The Redlighters

I played in The Redlighters during my Junior year at JEB Stuart High (1962-63). [The school was renamed Justice in 2017.]

I had first seen them play at JEB Stuart's Kiwanis Kapers in the spring of 1962 during my Sophomore year.

The curtains went up to sax man Tommy Duckworth bending backward, blowing mean, powerful notes on his horn to the tune "Underwater," while a flashing red light illuminated the bass drum.

The talent show made a big impression on me, because The Redlighters were the first rock band I had ever seen perform live.

(Here is the link to the 1961 song they were covering - "Underwater" by The Frogmen.) Frankly I think the Redlighters' version rocks the socks off the Frogmen.

I had taken piano lessons since age 6, so by 15 I was technically proficient at the instrument and ready to join a band. However, in the pre-Beatle days of 1962, there were few bands to join.

These songs were recorded at practices on a reel-to-reel tape recorder. The recordings are noisy and sometimes distorted, but they have a certain raw charm.

Nighttime

Keelee's Twist

Do The Dances

Rock & Roll Music

Vaquero

Fast Freight

Jack The Ripper

Sleepwalk (The ghostly backwards vocals in the background result from gospel quartet music that had previously been recorded on the tape.)

Sentimental Journey

Rawhide

Nighttime

Wolf Call

Tommy Duckworth, the Redlighters' sax player, lived a few doors down the street from me, and one day as we got off the bus after school, he asked if I would like to try out for the band. He had heard me play "Boogie Woogie" on the piano and thought I might be add something to the band. So on Wednesday, Sept. 19, 1962, I attended my first band practice.

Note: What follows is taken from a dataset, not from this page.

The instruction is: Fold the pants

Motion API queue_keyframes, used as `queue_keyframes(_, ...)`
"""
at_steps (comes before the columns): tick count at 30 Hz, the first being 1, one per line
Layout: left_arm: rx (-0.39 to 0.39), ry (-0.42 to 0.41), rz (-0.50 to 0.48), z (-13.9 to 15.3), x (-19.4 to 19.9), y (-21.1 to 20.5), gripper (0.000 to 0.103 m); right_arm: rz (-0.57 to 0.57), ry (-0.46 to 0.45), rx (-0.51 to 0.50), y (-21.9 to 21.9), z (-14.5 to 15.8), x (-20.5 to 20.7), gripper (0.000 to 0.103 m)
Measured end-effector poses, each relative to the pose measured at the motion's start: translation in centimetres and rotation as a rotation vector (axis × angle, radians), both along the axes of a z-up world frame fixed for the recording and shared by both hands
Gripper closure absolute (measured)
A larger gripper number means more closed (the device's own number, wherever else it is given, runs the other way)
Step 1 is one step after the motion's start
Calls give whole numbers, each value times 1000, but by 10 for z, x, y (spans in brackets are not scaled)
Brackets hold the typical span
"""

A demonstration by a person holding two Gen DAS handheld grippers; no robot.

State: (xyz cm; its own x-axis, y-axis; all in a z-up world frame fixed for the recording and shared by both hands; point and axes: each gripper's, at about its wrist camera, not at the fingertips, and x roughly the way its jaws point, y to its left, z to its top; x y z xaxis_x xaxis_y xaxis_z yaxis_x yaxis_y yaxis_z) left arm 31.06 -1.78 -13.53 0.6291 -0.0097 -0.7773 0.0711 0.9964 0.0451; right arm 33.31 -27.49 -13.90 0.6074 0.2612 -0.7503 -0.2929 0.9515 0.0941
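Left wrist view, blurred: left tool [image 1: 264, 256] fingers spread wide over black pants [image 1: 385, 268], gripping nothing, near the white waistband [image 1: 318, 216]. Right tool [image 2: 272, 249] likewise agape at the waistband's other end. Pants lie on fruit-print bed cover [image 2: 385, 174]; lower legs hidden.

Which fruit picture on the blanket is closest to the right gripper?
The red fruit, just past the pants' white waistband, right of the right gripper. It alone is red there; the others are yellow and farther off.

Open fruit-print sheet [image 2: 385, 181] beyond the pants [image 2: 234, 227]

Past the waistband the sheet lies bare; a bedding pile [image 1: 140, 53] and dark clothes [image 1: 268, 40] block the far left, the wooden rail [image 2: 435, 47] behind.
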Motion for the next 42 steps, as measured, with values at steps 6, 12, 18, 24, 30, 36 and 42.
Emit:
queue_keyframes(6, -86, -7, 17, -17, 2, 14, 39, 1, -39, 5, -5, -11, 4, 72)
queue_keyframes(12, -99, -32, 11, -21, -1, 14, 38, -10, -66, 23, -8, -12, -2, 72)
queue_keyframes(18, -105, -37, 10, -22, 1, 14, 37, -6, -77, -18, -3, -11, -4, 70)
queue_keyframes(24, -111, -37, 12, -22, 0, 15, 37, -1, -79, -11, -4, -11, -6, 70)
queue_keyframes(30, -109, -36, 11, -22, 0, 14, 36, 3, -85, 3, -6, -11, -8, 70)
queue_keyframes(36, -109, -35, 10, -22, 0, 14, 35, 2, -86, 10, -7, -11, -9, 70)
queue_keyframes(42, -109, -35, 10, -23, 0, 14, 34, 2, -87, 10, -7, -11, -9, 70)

Lead guitarist and singer Glen Alexander (JEB Stuart '65) also played piano, and he showed me how to play rhythm guitar parts on the piano. I volunteered to play for free the following Friday at their upcoming performance, a community dance in the cafeteria at Belvedere elementary school. Since I didn't yet own my own piano, we rolled one of the classroom pianos down the hall and hoisted it up onto the stage. I hung the microphone from my dad's tape recorder down inside the piano and plugged it into Glenn's guitar amp, through which he also sang.

The band was sufficiently impressed with my performance that after the gig they decided to split up their earnings and give me an equal share of the evening's earnings, making me a full member of my first rock band.